We don’t need any more food delivery apps – we need engineers
Developing a new iOS app may be more interesting than navigating the comparatively dreary worlds of logistics infrastructure, manufacturing protocols, and supply chain efficiencies, but America doesn’t need any more messaging or food delivery apps – it needs engineers. The question, according to Enbar, is not whether future engineers earn their degrees from traditional colleges or not, it’s about what a technology job actually is and how we, as a nation, view scientific and technical work.
In much the same way, many also believe we must examine the role of technology in primary education if we are to address growing concerns about labor shortages. Initiatives such as Hour of Code, a nationwide program that aims to highlight the importance of programming in K-12 education, have proven remarkably popular with educators and students alike.
According to Enbar, such initiatives are just one way America needs to examine its attitude toward Stem and traditional education. “I think the question we should be asking is ‘Why is this important?’” Enbar says. “We have to ask ourselves why we’re not mandating accounting or nursing or plenty of other jobs.
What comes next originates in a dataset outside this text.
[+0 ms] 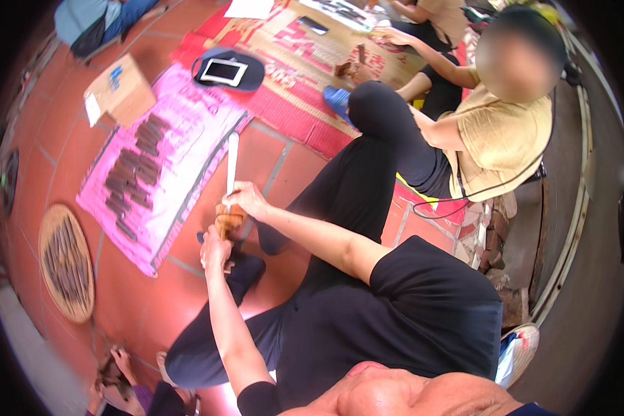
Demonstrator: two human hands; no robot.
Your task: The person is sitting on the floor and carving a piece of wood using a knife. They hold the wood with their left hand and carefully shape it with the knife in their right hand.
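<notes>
In front of my crossed legs, my hands are close together. My right hand (248, 199) is closed at the lower end of a long, pale, flat blade-like strip (232, 163), which points away from me. Just below it, my left hand (215, 251) grips a knobbly orange-brown piece (229, 220) that looks like carved wood. The fingers hide part of this piece, and its exact kind does not show. The right hand's fingers meet its upper end.
Dark brown sticks (133, 170) lie on a pink cloth (156, 236); more fill a round woven tray (46, 295). A cardboard box (128, 93) and a cap (253, 73) bearing a white-framed device stand beyond. A co-worker (503, 139) sits at right; another person's hands (123, 364) show lower left.
</notes>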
The answer is that we’re not trying to create a nation of software engineers – it’s that this is becoming a fundamental skill that is necessary for any job you want to do in the future.”
Despite these grave threats, when I asked Daniel where he sees himself in five years, he remained cautiously optimistic.
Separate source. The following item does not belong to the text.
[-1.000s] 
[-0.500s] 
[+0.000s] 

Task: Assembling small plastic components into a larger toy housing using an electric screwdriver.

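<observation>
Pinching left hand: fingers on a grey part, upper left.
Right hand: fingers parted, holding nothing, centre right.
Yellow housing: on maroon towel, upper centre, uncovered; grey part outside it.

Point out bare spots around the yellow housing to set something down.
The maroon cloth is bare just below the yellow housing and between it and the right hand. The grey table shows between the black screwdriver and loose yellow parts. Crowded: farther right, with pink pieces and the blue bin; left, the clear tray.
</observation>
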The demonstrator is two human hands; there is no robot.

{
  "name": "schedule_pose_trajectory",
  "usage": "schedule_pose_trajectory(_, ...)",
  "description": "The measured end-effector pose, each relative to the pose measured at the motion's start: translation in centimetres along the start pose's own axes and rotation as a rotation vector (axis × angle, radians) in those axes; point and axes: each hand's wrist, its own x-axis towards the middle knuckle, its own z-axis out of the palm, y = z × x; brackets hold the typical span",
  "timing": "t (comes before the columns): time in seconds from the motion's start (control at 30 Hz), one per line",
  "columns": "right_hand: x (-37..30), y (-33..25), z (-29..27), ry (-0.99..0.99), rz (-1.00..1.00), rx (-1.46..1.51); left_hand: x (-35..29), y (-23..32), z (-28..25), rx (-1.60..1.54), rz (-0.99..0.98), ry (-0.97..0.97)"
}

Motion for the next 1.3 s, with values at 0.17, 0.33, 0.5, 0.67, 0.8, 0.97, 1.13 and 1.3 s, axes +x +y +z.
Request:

Who would want to be cared for by a robot?
“I’ll have my undergraduate degree and be several years into working,” Daniel says. “I don’t think I’ll go to grad school. I’m not sure if I’ll be working at a company or for myself – that largely depends on the opportunities I find once I graduate, and it’s pretty difficult to predict that.”
It is indeed difficult to predict how the gradual automation of the American workforce will take shape under Trump’s presidency. One certainty, however, is that the interests of those Americans at greatest risk of professional obsolescence will continue to be sacrificed in favor of serving, protecting and benefiting wealthy, white conservatives – a trend we are likely to see across virtually every aspect of life in Trump’s America and yet another betrayal of the predominantly working-class voters who believed Trump’s empty promises on the campaign trail.
As Enbar observed, the most urgent question we must answer is not one of robots’ role in the workforce of 21st-century America, but rather one of inclusion – and whether turning our backs on those who need our help the most is acceptable to us as a nation.
If history is any precedent, we already know the answer.